If each project has a similar price in terms of capital and operational expenditure, and wind resource is the only apparent difference, then logic dictates you will select the one that has the highest net present value.
But now consider that these projects actually all have the same net capacity factor (NCF), and the differences in apparent output are actually the result of the underlying uncertainty in your wind resource assessments. If you picked the project with the highest apparent output then you have essentially picked the project with the most optimistic wind resource assessment and the one that, therefore, is most likely to underperform.
“Examining the historic bias of the industry, it is possible that the assessment process is more accurate than it receives credit for, only that the industry tends to build projects with the error on the side of underperformance,” Hendrickson says.
One way of dealing with selection bias, or indeed any bias, is to try to eliminate it by counterbalancing your calculations in the opposite direction. And, indeed, wind project investors and developers now traditionally give their figures a ‘haircut’ to counteract uncertainties.

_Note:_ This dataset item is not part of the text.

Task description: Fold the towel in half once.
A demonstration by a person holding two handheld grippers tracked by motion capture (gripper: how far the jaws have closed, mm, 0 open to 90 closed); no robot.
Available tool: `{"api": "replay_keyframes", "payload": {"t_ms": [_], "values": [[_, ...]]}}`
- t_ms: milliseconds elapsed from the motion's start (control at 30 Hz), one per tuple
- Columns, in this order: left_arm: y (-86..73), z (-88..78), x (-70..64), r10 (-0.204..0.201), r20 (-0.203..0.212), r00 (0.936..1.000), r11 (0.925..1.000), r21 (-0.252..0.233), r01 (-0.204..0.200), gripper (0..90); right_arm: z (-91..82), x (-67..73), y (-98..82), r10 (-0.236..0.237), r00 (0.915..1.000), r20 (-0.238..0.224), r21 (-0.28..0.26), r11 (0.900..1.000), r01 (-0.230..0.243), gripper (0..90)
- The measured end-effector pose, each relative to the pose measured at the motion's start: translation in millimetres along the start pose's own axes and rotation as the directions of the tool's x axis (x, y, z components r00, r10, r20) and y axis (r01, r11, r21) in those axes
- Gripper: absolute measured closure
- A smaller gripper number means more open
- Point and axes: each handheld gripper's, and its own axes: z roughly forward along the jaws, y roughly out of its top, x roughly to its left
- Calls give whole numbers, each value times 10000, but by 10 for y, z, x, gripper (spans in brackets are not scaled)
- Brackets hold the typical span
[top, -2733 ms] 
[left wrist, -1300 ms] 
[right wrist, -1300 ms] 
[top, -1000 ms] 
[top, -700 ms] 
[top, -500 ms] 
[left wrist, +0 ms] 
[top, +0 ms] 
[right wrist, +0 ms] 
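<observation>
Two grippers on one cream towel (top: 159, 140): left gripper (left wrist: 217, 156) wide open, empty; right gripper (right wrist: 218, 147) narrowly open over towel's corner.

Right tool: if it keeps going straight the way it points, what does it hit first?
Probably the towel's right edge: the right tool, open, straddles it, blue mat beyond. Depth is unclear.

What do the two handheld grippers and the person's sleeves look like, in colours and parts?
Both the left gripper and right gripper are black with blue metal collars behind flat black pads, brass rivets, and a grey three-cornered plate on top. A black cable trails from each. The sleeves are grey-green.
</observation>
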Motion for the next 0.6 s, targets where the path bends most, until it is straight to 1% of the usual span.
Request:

Fitch, for example, states in its Global Infrastructure & Project Finance Rating Criteria for Onshore Wind Farms Debt Instruments that it “typically applies a 5% haircut to the results of the wind energy assessment for most greenfield projects.”
There are a couple of drawbacks to the haircut approach, however. The first is that although the haircut levels can be improved through on-the-ground feedback on performance, this information takes three or four years to trickle through, so it is usually relates to older turbine technology.
And the second is that it does not inspire much confidence in the professionalism of the industry when investors have to routinely lop chunks off the value of business plans in order to feel comfortable about putting money into them.
For this reason, Hendrickson says: “The challenge is on us to not only demonstrate we have a grasp on the sources of uncertainty, but to systematically reduce them through guidance and the sophisticated use of observations and advanced models that begin years before the project is built.” Although it is not the only determinant of project locations, he adds: “In the typical model the wind resource is the most sensitive driver of financial return.”
The extent to which it is important to estimate wind resource accurately is dramatically underscored if you model the profitability of net present value returns based on different degrees of NCF uncertainty. For a typical 100MW project, if there is an NCF uncertainty of 10%, which is not unusual, you have a 5% probability that the project will lose $6.1 million, according to Hendrickson’s calculations.
But because of the influence of selection bias the potential loss could be much greater. “Even a modest consideration of the NCF in selection decision yields bias of 4.8% and a further reduction of the P95 by $1.7 million,” Hendrickson says. At 6% NCF uncertainty, however, the P95 value equates to a gain of $4.8 million relative to expectations. “This is a $10.9 million improvement over the 10% case,” Hendrickson points out. And selection bias is minimised.
In fact, Hendrickson estimates that in a 100MW project each 1% reduction in uncertainty improves the P95 downside case by $2.7 million and improves the P50 selection bias by $1 million.
Gaining such reductions is not difficult. It starts with collecting high quality observations. Additionally, companies like 3TIER can combine those observations with advanced numerical weather prediction models to greatly reduce temporal and spatial uncertainty in wind resource estimation, helping to shave off those valuable percentage points.
So maybe it is time the industry developed a new kind of bias: for more accurate modelling.